=== MATERIAL PROVIDED ===
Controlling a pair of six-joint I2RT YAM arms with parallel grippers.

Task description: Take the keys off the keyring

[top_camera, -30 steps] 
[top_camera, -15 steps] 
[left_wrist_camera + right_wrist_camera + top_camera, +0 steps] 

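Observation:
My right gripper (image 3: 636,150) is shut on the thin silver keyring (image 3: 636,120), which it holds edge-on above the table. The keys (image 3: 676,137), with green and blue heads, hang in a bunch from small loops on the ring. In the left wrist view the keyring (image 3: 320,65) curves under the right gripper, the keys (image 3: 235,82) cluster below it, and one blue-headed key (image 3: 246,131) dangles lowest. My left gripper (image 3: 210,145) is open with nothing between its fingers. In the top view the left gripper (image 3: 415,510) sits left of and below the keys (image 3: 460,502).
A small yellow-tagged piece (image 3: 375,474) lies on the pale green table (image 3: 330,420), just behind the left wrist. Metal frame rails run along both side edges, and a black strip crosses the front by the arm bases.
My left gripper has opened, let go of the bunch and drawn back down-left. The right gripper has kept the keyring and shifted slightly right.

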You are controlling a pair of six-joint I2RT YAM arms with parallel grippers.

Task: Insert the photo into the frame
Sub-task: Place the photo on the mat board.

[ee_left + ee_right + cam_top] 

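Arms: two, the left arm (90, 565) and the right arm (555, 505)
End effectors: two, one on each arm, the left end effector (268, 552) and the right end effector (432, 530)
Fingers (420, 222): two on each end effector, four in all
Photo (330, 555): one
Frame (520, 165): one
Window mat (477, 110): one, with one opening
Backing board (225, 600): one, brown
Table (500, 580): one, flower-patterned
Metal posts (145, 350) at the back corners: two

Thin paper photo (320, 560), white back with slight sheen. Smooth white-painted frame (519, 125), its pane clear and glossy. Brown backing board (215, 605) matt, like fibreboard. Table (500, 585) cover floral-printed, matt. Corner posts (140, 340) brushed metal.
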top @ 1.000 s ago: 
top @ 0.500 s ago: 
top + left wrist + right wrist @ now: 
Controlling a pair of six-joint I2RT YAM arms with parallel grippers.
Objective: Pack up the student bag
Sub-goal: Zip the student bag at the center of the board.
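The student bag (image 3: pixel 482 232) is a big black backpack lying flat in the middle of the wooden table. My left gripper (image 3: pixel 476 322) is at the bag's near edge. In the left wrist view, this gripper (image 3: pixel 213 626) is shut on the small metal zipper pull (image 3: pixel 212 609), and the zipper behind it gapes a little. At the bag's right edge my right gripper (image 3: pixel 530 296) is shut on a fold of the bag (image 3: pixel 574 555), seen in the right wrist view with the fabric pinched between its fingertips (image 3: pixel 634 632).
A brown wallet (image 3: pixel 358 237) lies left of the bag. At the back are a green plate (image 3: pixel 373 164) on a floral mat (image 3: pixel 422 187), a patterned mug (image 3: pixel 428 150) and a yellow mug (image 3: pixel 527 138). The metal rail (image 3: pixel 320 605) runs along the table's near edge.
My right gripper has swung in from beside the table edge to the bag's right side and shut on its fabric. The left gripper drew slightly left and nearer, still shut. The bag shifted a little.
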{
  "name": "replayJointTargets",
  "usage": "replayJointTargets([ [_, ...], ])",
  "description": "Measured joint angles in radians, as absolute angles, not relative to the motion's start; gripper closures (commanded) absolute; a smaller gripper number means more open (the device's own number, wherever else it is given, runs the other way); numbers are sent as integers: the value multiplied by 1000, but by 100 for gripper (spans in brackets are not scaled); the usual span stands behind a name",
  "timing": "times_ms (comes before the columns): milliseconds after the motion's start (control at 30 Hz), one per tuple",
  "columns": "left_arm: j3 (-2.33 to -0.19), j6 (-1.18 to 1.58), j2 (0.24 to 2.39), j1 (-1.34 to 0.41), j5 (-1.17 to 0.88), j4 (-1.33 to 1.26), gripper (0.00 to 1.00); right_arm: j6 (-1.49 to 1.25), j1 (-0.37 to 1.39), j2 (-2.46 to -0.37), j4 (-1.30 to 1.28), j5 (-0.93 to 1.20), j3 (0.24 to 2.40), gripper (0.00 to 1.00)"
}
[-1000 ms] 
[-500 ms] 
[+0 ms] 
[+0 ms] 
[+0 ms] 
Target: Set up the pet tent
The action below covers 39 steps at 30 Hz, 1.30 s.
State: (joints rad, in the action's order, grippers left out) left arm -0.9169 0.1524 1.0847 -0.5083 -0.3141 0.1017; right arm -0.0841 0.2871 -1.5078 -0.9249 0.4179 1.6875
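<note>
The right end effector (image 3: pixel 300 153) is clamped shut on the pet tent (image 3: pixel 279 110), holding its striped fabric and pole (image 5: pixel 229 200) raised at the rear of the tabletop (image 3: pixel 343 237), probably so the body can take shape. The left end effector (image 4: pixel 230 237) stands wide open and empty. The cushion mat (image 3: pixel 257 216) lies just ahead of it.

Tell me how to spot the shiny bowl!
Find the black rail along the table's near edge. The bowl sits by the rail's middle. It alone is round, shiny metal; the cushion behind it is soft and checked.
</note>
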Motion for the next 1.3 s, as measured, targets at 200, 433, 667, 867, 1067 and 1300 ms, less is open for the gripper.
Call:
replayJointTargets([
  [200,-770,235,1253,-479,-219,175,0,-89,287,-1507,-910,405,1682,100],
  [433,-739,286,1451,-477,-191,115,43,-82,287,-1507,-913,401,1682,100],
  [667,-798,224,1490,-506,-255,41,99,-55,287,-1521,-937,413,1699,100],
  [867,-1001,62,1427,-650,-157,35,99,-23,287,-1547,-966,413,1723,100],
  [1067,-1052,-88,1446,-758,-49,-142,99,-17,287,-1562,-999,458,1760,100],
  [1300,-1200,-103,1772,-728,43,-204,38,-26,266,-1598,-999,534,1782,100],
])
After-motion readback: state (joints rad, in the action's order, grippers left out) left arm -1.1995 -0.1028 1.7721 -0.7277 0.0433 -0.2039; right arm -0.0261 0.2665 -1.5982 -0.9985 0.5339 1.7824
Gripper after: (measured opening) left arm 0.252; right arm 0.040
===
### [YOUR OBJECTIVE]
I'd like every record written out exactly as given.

### [WRITTEN SOLUTION]
Controlling a pair of six-joint I2RT YAM arms with parallel grippers.

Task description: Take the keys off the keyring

[top_camera, -30 steps] 
[top_camera, -15 steps] 
[left_wrist_camera + right_wrist_camera + top_camera, +0 steps] 

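Observation:
My right gripper (image 3: 636,150) is shut on the thin silver keyring (image 3: 636,120), which it holds edge-on above the table. The keys (image 3: 676,137), with green and blue heads, hang in a bunch from small loops on the ring. In the left wrist view the keyring (image 3: 320,65) curves under the right gripper, the keys (image 3: 235,82) cluster below it, and one blue-headed key (image 3: 246,131) dangles lowest. My left gripper (image 3: 210,145) is open with nothing between its fingers. In the top view the left gripper (image 3: 415,510) sits left of and below the keys (image 3: 460,502).
A small yellow-tagged piece (image 3: 375,474) lies on the pale green table (image 3: 330,420), just behind the left wrist. Metal frame rails run along both side edges, and a black strip crosses the front by the arm bases.
My left gripper has opened, let go of the bunch and drawn back down-left. The right gripper has kept the keyring and shifted slightly right.
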
You are controlling a pair of six-joint I2RT YAM arms with parallel grippers.

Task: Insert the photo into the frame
Sub-task: Place the photo on the mat board.

[ee_left + ee_right + cam_top] 

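Arms: two, the left arm (90, 565) and the right arm (555, 505)
End effectors: two, one on each arm, the left end effector (268, 552) and the right end effector (432, 530)
Fingers (420, 222): two on each end effector, four in all
Photo (330, 555): one
Frame (520, 165): one
Window mat (477, 110): one, with one opening
Backing board (225, 600): one, brown
Table (500, 580): one, flower-patterned
Metal posts (145, 350) at the back corners: two

Thin paper photo (320, 560), white back with slight sheen. Smooth white-painted frame (519, 125), its pane clear and glossy. Brown backing board (215, 605) matt, like fibreboard. Table (500, 585) cover floral-printed, matt. Corner posts (140, 340) brushed metal.
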top @ 1.000 s ago: 
top @ 0.500 s ago: 
top + left wrist + right wrist @ now: 
Controlling a pair of six-joint I2RT YAM arms with parallel grippers.
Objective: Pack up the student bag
Sub-goal: Zip the student bag at the center of the board.
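The student bag (image 3: pixel 482 232) is a big black backpack lying flat in the middle of the wooden table. My left gripper (image 3: pixel 476 322) is at the bag's near edge. In the left wrist view, this gripper (image 3: pixel 213 626) is shut on the small metal zipper pull (image 3: pixel 212 609), and the zipper behind it gapes a little. At the bag's right edge my right gripper (image 3: pixel 530 296) is shut on a fold of the bag (image 3: pixel 574 555), seen in the right wrist view with the fabric pinched between its fingertips (image 3: pixel 634 632).
A brown wallet (image 3: pixel 358 237) lies left of the bag. At the back are a green plate (image 3: pixel 373 164) on a floral mat (image 3: pixel 422 187), a patterned mug (image 3: pixel 428 150) and a yellow mug (image 3: pixel 527 138). The metal rail (image 3: pixel 320 605) runs along the table's near edge.
My right gripper has swung in from beside the table edge to the bag's right side and shut on its fabric. The left gripper drew slightly left and nearer, still shut. The bag shifted a little.
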{
  "name": "replayJointTargets",
  "usage": "replayJointTargets([ [_, ...], ])",
  "description": "Measured joint angles in radians, as absolute angles, not relative to the motion's start; gripper closures (commanded) absolute; a smaller gripper number means more open (the device's own number, wherever else it is given, runs the other way); numbers are sent as integers: the value multiplied by 1000, but by 100 for gripper (spans in brackets are not scaled); the usual span stands behind a name",
  "timing": "times_ms (comes before the columns): milliseconds after the motion's start (control at 30 Hz), one per tuple",
  "columns": "left_arm: j3 (-2.33 to -0.19), j6 (-1.18 to 1.58), j2 (0.24 to 2.39), j1 (-1.34 to 0.41), j5 (-1.17 to 0.88), j4 (-1.33 to 1.26), gripper (0.00 to 1.00); right_arm: j6 (-1.49 to 1.25), j1 (-0.37 to 1.39), j2 (-2.46 to -0.37), j4 (-1.30 to 1.28), j5 (-0.93 to 1.20), j3 (0.24 to 2.40), gripper (0.00 to 1.00)"
}
[-1000 ms] 
[-500 ms] 
[+0 ms] 
[+0 ms] 
[+0 ms] 
Target: Set up the pet tent
The action below covers 39 steps at 30 Hz, 1.30 s.
State: (joints rad, in the action's order, grippers left out) left arm -0.9169 0.1524 1.0847 -0.5083 -0.3141 0.1017; right arm -0.0841 0.2871 -1.5078 -0.9249 0.4179 1.6875
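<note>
The right end effector (image 3: pixel 300 153) is clamped shut on the pet tent (image 3: pixel 279 110), holding its striped fabric and pole (image 5: pixel 229 200) raised at the rear of the tabletop (image 3: pixel 343 237), probably so the body can take shape. The left end effector (image 4: pixel 230 237) stands wide open and empty. The cushion mat (image 3: pixel 257 216) lies just ahead of it.

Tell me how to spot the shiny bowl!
Find the black rail along the table's near edge. The bowl sits by the rail's middle. It alone is round, shiny metal; the cushion behind it is soft and checked.
</note>
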Motion for the next 1.3 s, as measured, targets at 200, 433, 667, 867, 1067 and 1300 ms, less is open for the gripper.
Call:
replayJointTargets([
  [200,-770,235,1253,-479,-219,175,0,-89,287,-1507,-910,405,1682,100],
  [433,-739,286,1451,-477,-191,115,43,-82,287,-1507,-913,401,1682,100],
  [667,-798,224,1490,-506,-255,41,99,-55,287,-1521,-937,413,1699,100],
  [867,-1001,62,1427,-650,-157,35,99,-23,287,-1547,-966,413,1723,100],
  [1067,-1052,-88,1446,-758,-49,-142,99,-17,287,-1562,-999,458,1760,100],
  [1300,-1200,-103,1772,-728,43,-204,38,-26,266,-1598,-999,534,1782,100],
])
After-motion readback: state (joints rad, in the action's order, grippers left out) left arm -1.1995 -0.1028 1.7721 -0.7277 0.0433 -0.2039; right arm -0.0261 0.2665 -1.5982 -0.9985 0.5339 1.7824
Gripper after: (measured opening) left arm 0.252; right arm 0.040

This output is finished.